Yubikey support

Would be cool to be able to login the phone with a HW key. And while i am 90% sure this can be done if you compile/install and configure the appropriate packages doing it from the Settings would be nice.

Its an OS that advertises security after all :slightly_smiling_face:

5 Likes

You can in the browser!
Just activate u2fsomething in the about:config.
Edit: it think it is ‘security.webauth.u2f’

BTW: I was trying to get GitHub - Yubico/yubikey-manager: Python library and command line tool for configuring any YubiKey over all USB interfaces. packed into chum. But I was lost in dependencies (and I’m very inexperienced in packaging.) That would be very nice to have on the phone, then we could use the OATH as well and probably build a GUI for it.

EDIT2: Somehow I think I missed your question. You do not want to login to something in the browser or whatever with the key, but you want to log in to SFOS with the Key! Yeah, that would be nice, too!

3 Likes

Basically i want everything that you can do with a Yubikey. Or the Solo ones.

1 Like

As of my own interest I was trying to get yubikey-manager, a cli interface to the yubikey, running on Sailfish to e. g. create OATH passwords.
It is working with some packages installed and then pip install it.

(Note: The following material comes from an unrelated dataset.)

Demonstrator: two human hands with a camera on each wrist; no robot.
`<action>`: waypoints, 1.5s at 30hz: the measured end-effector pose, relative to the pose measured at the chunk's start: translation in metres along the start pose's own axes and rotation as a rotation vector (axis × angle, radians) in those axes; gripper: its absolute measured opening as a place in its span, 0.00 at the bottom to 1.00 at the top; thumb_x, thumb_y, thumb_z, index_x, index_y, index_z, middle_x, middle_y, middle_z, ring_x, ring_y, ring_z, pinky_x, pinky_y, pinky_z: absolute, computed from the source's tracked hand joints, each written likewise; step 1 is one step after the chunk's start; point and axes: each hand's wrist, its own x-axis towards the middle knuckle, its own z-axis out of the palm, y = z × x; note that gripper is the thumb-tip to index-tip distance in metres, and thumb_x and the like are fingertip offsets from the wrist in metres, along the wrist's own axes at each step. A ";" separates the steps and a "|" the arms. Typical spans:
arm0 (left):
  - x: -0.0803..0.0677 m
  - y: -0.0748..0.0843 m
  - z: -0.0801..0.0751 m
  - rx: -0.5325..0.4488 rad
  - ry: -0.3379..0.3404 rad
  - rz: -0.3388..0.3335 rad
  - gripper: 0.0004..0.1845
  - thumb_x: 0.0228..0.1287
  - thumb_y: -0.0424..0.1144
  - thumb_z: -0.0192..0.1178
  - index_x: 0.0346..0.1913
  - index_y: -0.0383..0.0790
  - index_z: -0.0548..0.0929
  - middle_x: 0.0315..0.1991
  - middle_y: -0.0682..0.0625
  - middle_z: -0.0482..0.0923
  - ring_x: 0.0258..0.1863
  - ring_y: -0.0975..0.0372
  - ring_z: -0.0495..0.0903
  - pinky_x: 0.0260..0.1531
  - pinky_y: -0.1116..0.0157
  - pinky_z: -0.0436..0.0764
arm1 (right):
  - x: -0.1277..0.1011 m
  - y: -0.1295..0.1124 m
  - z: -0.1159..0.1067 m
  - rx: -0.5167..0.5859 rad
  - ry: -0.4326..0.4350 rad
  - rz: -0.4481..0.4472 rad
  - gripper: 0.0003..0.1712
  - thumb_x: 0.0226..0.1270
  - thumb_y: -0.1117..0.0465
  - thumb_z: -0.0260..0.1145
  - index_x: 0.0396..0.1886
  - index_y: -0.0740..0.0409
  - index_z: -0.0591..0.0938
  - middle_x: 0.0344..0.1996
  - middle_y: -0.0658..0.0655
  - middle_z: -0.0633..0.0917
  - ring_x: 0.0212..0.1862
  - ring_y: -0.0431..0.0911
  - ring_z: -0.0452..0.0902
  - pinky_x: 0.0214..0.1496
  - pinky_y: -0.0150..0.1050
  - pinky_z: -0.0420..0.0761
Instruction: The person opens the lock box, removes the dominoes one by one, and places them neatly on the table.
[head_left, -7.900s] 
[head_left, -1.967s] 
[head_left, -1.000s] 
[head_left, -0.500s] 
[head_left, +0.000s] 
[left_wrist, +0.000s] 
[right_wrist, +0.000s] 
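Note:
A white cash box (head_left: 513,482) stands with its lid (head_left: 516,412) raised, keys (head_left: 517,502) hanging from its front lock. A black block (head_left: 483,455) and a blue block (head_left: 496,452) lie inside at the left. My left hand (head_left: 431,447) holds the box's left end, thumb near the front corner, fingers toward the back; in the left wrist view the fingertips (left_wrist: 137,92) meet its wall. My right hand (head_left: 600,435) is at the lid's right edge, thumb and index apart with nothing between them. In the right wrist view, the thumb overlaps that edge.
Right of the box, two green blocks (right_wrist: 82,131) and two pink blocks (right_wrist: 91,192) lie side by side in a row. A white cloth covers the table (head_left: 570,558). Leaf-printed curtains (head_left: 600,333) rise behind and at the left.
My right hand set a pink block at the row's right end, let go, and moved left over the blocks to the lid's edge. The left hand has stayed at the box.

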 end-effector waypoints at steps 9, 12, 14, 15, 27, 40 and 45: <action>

I made a lot of progress with the help of @rinigus. But now I have no clue how to package the python stuff as well, so that I can make it available in sailfishos:chum finally and most likely try to write a GUI around it.

So: If anyone can help me with some hints on how to package the python package yubikey-manager correctly i would love to get some support here or on the corresponding github issue: Package wish: Yubikey-Manager · Issue #13 · sailfishos-chum/main · GitHub. As said, I’m already able to get it running with pip.

Instead of a separate app it would be better if it was integrated with the settings somehow.

But how would you integrate e. g. OATH/TOTP or similar functions in the settings? This always is some kind of an App, isn’t it?
So what would fit the settings is something with respect to login. But which of the other YubiKey features would you love to see there?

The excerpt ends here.